■ **Task details**
Show every line below where "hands" appears.

■ **Collected data**
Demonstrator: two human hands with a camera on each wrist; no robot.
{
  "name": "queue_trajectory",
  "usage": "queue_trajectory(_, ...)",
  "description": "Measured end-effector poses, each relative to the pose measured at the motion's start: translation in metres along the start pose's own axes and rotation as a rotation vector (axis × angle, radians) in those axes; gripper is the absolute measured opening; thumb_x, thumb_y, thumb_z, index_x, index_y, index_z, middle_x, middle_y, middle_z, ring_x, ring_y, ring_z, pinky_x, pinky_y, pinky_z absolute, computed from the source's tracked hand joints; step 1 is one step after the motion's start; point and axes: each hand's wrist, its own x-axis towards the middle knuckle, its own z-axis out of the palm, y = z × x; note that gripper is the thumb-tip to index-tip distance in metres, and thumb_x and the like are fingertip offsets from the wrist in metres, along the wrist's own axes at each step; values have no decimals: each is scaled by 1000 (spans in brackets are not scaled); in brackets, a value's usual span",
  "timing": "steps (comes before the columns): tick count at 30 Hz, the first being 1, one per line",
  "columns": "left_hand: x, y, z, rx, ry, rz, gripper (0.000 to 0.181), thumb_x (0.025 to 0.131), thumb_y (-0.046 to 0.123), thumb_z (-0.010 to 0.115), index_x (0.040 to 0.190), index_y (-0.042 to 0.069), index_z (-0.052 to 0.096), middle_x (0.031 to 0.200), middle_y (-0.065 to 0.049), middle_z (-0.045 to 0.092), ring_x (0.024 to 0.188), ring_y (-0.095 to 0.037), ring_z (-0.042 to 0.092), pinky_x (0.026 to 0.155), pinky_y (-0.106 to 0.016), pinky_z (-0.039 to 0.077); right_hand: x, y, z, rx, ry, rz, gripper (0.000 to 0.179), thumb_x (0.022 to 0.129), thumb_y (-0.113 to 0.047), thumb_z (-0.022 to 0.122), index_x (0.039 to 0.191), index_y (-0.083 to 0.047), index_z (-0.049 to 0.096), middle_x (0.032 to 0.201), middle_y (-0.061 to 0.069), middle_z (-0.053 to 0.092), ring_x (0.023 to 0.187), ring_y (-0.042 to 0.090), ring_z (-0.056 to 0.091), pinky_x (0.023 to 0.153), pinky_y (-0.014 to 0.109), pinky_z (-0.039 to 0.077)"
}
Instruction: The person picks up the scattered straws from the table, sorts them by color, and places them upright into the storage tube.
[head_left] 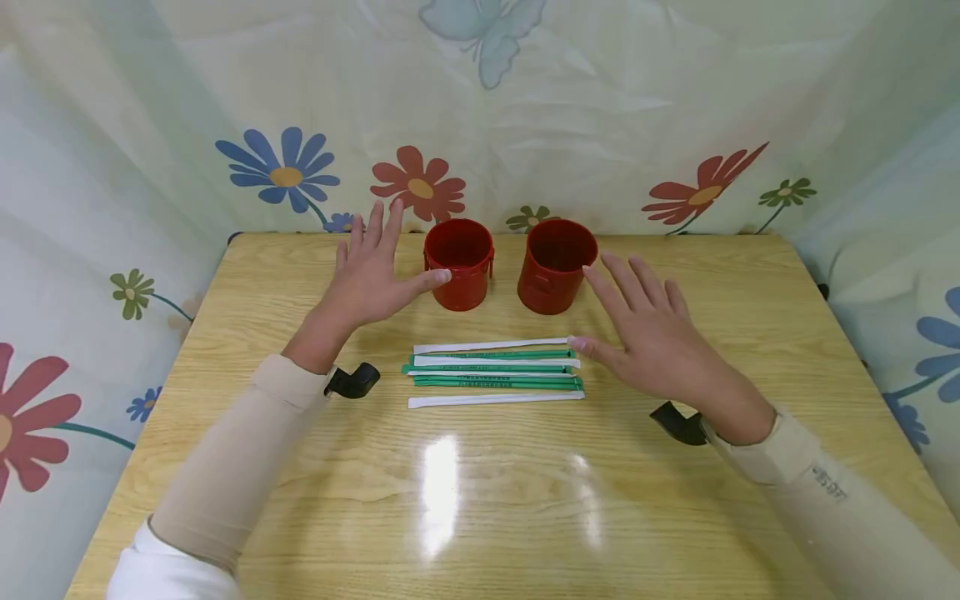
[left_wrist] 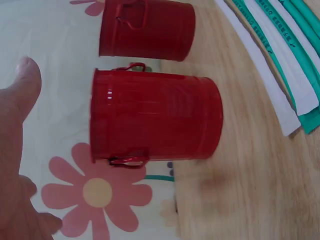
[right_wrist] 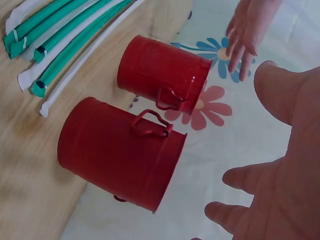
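Note:
Two small red metal buckets stand upright side by side, the left bucket (head_left: 461, 287) and the right bucket (head_left: 550, 287), each with small side handles. In front of them lies a row of several thin paper-wrapped straws, white (head_left: 495, 402) and green (head_left: 495, 383). My left hand (head_left: 367, 279) is raised with fingers spread, its thumb overlapping the left bucket's rim in the head view. My right hand (head_left: 652, 342) is likewise spread beside the right bucket; its index fingertip overlaps the bucket's edge and its thumb the straws' right ends. Neither hand holds anything.
The wooden table (head_left: 337, 517) ends at a flower-patterned curtain (head_left: 585, 100) behind the buckets. More curtain hangs at both sides. Black curved mounts (head_left: 354, 381) stick out at both wrists.

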Motion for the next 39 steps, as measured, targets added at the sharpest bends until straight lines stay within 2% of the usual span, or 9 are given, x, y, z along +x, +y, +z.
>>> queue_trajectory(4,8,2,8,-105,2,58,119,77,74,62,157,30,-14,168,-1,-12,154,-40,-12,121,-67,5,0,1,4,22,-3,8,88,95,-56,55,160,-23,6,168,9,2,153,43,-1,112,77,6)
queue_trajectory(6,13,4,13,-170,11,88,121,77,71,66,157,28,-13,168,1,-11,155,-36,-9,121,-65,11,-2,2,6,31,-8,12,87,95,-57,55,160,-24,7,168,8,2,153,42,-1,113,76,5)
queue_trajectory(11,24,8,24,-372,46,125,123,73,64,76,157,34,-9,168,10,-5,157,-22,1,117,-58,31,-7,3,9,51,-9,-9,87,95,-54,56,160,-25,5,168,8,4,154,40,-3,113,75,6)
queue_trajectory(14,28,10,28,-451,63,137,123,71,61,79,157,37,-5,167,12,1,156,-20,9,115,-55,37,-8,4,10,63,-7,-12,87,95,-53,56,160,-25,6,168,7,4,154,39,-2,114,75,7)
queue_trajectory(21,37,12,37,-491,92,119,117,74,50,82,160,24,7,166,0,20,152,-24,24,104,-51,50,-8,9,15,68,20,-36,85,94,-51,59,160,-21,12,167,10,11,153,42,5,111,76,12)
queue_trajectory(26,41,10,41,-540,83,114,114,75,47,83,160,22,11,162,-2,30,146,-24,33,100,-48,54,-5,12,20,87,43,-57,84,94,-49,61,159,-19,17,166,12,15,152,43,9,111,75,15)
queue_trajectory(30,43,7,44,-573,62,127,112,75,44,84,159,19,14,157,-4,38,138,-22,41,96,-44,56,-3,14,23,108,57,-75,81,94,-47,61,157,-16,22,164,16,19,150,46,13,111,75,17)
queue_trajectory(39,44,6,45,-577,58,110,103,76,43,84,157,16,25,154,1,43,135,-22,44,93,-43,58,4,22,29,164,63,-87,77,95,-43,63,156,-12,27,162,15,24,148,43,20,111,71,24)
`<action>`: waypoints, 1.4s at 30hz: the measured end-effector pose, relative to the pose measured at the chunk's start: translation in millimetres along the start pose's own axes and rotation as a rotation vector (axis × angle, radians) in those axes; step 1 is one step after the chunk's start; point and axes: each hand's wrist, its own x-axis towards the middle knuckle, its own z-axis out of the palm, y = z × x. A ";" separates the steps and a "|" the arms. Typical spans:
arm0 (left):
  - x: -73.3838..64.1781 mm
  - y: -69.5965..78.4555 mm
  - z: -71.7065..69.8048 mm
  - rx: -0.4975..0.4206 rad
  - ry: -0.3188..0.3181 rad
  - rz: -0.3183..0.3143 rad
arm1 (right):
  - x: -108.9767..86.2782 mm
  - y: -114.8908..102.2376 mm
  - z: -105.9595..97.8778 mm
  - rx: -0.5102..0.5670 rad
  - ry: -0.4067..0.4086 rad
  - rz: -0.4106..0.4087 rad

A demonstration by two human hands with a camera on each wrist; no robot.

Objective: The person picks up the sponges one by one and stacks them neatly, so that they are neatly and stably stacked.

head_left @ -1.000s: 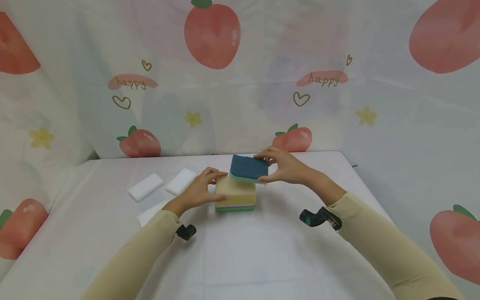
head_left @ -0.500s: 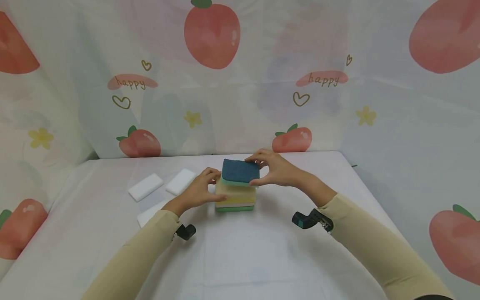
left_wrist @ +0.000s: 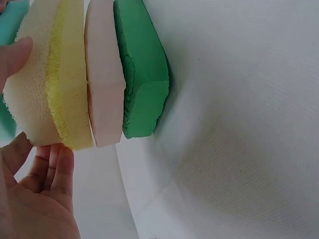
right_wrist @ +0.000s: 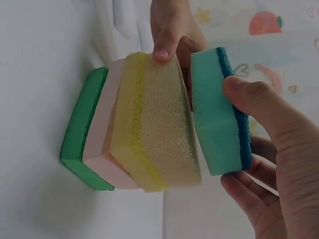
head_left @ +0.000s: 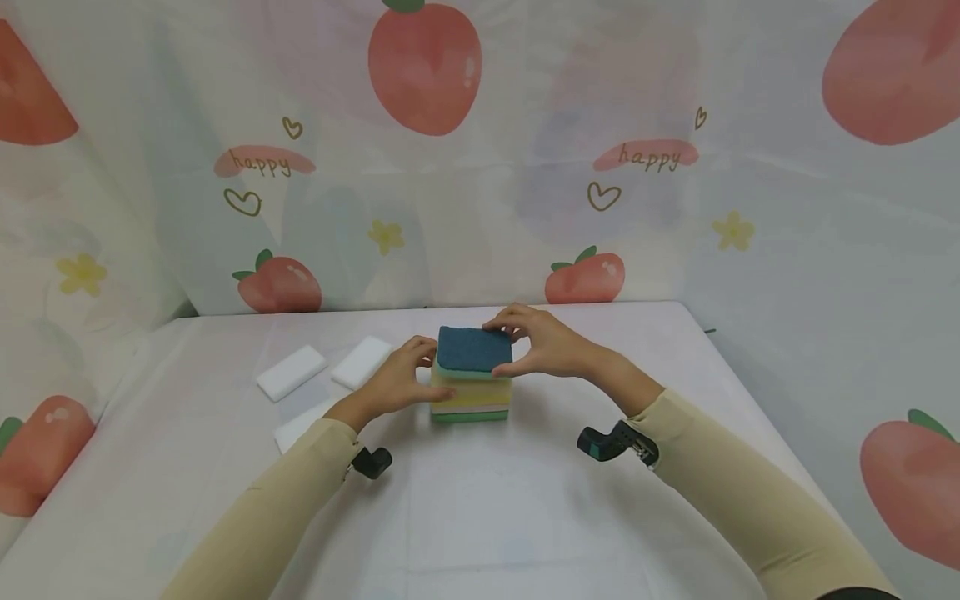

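So we had the right hand pinching a teal sponge with a dark blue top, thumb on one side and fingers on the other. That sponge was over the stack, and from the right wrist we could make out a narrow gap under most of it; whether one edge touched, we couldn't tell. Our left hand was clamped on the cream and yellow layers, thumb on one edge, fingers at the opposite one. Below those we had a pale pink layer, then a green layer at the bottom, sitting on the white-covered table. Left of the stack we had three white slabs lying flat, the nearest partly hidden by the left arm. Behind everything we had a fruit-print backdrop.
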 end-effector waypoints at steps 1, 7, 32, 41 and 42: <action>0.1 -0.3 0.1 0.002 0.002 0.001 | 0.1 0.1 0.1 0.002 -0.002 -0.004; 0.2 -0.8 -0.3 -0.008 0.003 -0.001 | 0.6 1.2 1.4 0.004 -0.009 -0.016; -3.5 8.0 -4.3 -0.018 0.072 0.051 | -0.5 2.6 8.5 0.026 -0.036 -0.005; -2.6 23.3 -15.8 0.042 0.111 0.159 | -2.5 3.7 13.0 0.075 -0.001 0.038; -2.9 23.7 -16.3 0.044 0.109 0.157 | -3.2 3.4 14.4 0.086 0.013 0.045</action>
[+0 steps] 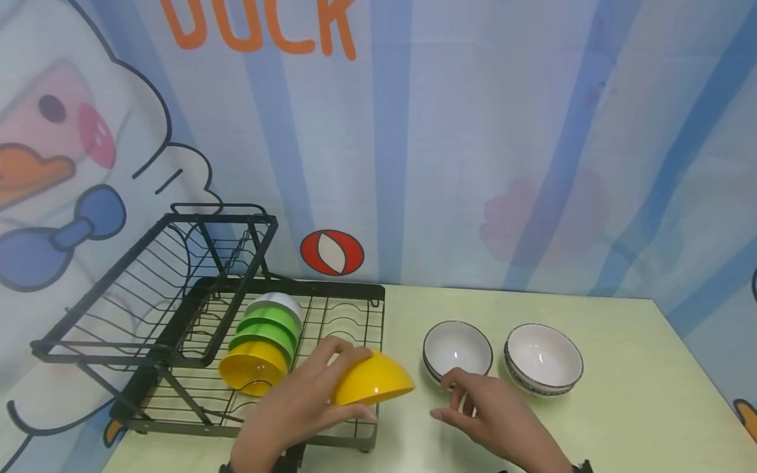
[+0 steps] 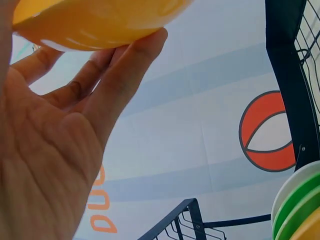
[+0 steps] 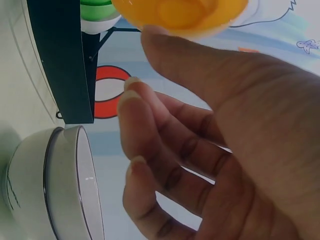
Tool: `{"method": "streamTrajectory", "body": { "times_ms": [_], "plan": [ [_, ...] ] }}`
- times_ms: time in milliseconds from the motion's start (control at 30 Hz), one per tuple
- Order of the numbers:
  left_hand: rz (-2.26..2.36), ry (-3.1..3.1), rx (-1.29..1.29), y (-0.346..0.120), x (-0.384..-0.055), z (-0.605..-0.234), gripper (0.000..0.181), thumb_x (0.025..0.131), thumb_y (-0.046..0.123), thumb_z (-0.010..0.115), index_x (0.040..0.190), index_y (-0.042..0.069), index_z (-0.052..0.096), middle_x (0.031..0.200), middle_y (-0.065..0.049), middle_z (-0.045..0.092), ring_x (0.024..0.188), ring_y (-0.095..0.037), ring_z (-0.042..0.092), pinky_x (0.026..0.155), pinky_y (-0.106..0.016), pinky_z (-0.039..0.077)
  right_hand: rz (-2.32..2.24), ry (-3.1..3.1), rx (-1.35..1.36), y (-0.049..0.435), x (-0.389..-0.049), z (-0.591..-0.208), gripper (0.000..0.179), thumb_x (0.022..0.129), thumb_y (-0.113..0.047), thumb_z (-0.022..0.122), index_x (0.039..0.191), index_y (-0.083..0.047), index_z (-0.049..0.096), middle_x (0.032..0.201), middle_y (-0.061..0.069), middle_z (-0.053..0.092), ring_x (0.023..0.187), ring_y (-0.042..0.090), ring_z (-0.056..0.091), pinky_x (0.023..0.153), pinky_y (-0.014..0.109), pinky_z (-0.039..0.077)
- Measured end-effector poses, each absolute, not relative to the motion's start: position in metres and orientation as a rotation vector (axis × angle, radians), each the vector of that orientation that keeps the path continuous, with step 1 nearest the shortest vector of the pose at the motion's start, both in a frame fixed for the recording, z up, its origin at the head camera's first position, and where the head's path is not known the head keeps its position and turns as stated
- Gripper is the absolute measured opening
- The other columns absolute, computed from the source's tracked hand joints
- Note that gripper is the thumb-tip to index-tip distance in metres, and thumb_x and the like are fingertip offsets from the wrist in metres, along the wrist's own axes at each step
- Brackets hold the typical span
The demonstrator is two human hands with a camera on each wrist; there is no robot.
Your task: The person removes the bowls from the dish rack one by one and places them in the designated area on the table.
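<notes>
A yellow bowl (image 1: pixel 378 381) is tilted over the right front corner of the rack, gripped by my left hand (image 1: pixel 307 401) between thumb and fingers. In the left wrist view the left hand's fingers press against the underside of this bowl (image 2: pixel 115 25). My right hand (image 1: pixel 497 414) holds nothing; its fingers are loosely bent, apart from the yellow bowl, just in front of a dark-rimmed white bowl (image 1: pixel 458 348). Inside the dish rack (image 1: pixel 378 328), several bowls lean together in a row: another yellow bowl (image 1: pixel 251 371), green bowls (image 1: pixel 269 328) and a white bowl (image 1: pixel 278 301) at the back.
To the right on the pale table (image 1: pixel 639 368) stands a stack of white bowls (image 1: pixel 544 358) with patterned outsides. The black rack's raised upper tier (image 1: pixel 154 282) juts up at the left. A printed curtain (image 1: pixel 449 164) hangs right behind the table.
</notes>
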State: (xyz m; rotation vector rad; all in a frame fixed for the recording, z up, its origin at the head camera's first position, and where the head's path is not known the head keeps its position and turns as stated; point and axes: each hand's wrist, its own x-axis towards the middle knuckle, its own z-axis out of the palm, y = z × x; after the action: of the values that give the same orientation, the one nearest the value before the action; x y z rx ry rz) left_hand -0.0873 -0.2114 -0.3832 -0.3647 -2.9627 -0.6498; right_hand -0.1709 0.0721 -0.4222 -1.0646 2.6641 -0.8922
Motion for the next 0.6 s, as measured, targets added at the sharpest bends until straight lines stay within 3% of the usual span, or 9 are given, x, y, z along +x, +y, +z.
{"method": "streamTrajectory", "body": {
  "times_ms": [267,500,600],
  "plan": [
    [-0.639,-2.921,-0.432,-0.205,-0.088,-0.386,0.067,0.082,0.063,0.066,0.137,0.028,0.052,0.125,0.001,0.049,0.089,-0.007,0.052,0.071,-0.016,0.052,-0.905,2.675,-1.050,0.066,-0.168,-0.420,0.038,0.090,-0.053,0.064,0.110,-0.020,0.064,0.080,-0.018,0.061,0.065,-0.007,0.050,0.056,0.017,0.045],
    [-0.635,-2.911,-0.493,-0.200,-0.089,-0.387,0.066,0.083,0.063,0.064,0.138,0.028,0.051,0.123,0.002,0.049,0.095,-0.007,0.050,0.079,-0.019,0.053,-0.884,2.707,-0.936,0.060,-0.165,-0.419,0.043,0.088,-0.051,0.069,0.119,-0.022,0.063,0.107,-0.008,0.070,0.069,-0.005,0.053,0.058,0.017,0.047],
    [-0.627,-2.905,-0.516,-0.198,-0.089,-0.387,0.065,0.083,0.061,0.065,0.138,0.027,0.051,0.124,0.002,0.050,0.097,-0.007,0.050,0.081,-0.020,0.054,-0.867,2.702,-0.913,0.059,-0.164,-0.418,0.042,0.088,-0.050,0.069,0.119,-0.023,0.062,0.108,-0.007,0.069,0.070,-0.004,0.053,0.057,0.017,0.047]
  ]
}}
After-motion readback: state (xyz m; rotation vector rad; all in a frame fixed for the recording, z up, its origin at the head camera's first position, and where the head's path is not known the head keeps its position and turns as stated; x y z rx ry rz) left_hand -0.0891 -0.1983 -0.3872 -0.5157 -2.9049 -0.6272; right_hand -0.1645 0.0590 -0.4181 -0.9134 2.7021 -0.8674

■ **Solution for this problem**
Demonstrator: two human hands with a camera on each wrist; no robot.
A demonstration by two human hands with a camera on each wrist; no robot.
The demonstrator is two human hands with a camera on each wrist; there is no robot.

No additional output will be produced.